* TASK TO CARRY OUT *
Every line of the listing is returned unchanged, and every picture is dropped.

* AVAILABLE DATA *
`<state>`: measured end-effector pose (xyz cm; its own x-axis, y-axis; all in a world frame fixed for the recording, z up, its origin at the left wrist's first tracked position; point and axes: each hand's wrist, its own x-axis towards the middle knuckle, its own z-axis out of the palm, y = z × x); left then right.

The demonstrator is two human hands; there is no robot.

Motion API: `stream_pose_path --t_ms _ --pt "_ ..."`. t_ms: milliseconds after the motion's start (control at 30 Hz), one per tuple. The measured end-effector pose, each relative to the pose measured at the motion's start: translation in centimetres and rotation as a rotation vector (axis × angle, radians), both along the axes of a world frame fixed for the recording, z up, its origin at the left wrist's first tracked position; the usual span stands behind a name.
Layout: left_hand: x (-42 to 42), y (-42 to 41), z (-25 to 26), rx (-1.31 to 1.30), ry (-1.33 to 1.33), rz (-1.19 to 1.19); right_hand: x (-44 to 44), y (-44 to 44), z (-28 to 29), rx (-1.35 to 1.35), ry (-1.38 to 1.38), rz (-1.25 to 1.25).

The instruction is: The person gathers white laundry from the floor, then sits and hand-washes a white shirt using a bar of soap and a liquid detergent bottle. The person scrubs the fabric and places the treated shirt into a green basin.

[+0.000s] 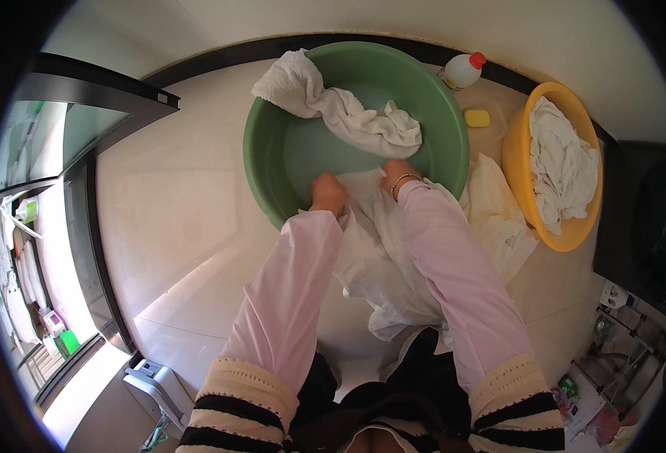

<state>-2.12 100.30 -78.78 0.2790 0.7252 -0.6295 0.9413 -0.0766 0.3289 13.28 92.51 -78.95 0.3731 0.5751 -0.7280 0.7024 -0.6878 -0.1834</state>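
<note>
A large green plastic basin [270, 164] with cloudy water stands before me. A white towel [361, 116] lies partly in the water and hangs over its back left rim. White cloth [389, 255] drapes from the basin's near rim down towards my legs. My left hand [328, 192], fist closed, is at the cloth's left edge; whether it grips the cloth is hard to tell. My right hand [398, 175], with a bracelet at the wrist, pinches the cloth's upper edge. More pale cloth [494, 215] lies on the floor right of the basin.
At the right, a yellow basin [514, 147] holds crumpled white cloth [559, 164]. A yellow soap bar [477, 118] and a white bottle with a red cap [462, 71] are beside the green basin. A dark-framed door [100, 113] stands at the left, a metal rack [622, 357] at lower right.
</note>
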Motion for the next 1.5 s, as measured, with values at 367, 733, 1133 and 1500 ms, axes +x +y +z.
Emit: stream_pose_path --t_ms 367,733,1133,1500 --pt "1.3 -0.2 -1.3 -0.485 -0.249 0.563 -2.9 0.7 -0.7 0.290 0.233 -0.545" --pt "2.6 -3.5 9.2 -0.906 -1.006 0.801 -5.0 0.7 11.0 0.744 0.162 -0.552" --pt "1.8 -5.1 15.0 -0.917 -0.932 0.803 -8.1 -4.0 18.4 0.936 -0.054 -0.239" --pt "-1.6 -4.4 20.2 -0.487 -1.175 0.376 -1.9 -7.7 22.6 1.094 0.046 -0.337"
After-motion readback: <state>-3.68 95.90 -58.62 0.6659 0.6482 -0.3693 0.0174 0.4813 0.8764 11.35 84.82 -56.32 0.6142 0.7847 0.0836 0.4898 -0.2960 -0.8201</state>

* SOLUTION FOR THIS TASK *
`<state>`: measured end-effector pose (xyz cm; its own x-axis, y-axis; all in a world frame fixed for the recording, z up, its origin at the left wrist's first tracked position; point and axes: each hand's wrist, its own x-axis towards the middle knuckle, its own z-axis out of the palm, y = z × x); left then right.

The demonstrator is two human hands; there is no robot.

Motion API: `stream_pose_path --t_ms _ --pt "_ ..."`. t_ms: milliseconds after the motion's start (control at 30 Hz), one per tuple. The measured end-effector pose, each relative to the pose measured at the motion's start: translation in centimetres and rotation as a rotation vector (axis × angle, radians), both along the axes of a world frame fixed for the recording, z up, its origin at the left wrist's first tracked position; the usual span stands behind a name.
Layout: left_hand: x (-42 to 42), y (-42 to 41), z (-25 to 26), rx (-1.31 to 1.30), ry (-1.33 to 1.33), rz (-1.19 to 1.19); right_hand: x (-44 to 44), y (-44 to 44), z (-28 to 29), rx (-1.35 to 1.35), ry (-1.38 to 1.38), rz (-1.25 to 1.25).

The instruction is: The person gathers white laundry from the floor, then sits and hand-washes a white shirt using a bar of soap and a liquid detergent bottle. The person scrubs the fabric and places the treated shirt into a green basin.

[+0.000s] 

<state>-2.12 100.30 -78.78 0.2790 0.7252 -0.6295 0.9413 -0.0766 0.3289 13.28 92.51 -78.95 0.3731 0.5751 -0.7280 0.7024 -0.6878 -0.1834</state>
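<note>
A large green plastic basin [270, 164] with cloudy water stands before me. A white towel [361, 116] lies partly in the water and hangs over its back left rim. White cloth [389, 255] drapes from the basin's near rim down towards my legs. My left hand [328, 192], fist closed, is at the cloth's left edge; whether it grips the cloth is hard to tell. My right hand [398, 175], with a bracelet at the wrist, pinches the cloth's upper edge. More pale cloth [494, 215] lies on the floor right of the basin.
At the right, a yellow basin [514, 147] holds crumpled white cloth [559, 164]. A yellow soap bar [477, 118] and a white bottle with a red cap [462, 71] are beside the green basin. A dark-framed door [100, 113] stands at the left, a metal rack [622, 357] at lower right.
</note>
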Motion for the next 1.5 s, as measured, with values at 367, 733, 1133 and 1500 ms, axes +x +y +z.
Emit: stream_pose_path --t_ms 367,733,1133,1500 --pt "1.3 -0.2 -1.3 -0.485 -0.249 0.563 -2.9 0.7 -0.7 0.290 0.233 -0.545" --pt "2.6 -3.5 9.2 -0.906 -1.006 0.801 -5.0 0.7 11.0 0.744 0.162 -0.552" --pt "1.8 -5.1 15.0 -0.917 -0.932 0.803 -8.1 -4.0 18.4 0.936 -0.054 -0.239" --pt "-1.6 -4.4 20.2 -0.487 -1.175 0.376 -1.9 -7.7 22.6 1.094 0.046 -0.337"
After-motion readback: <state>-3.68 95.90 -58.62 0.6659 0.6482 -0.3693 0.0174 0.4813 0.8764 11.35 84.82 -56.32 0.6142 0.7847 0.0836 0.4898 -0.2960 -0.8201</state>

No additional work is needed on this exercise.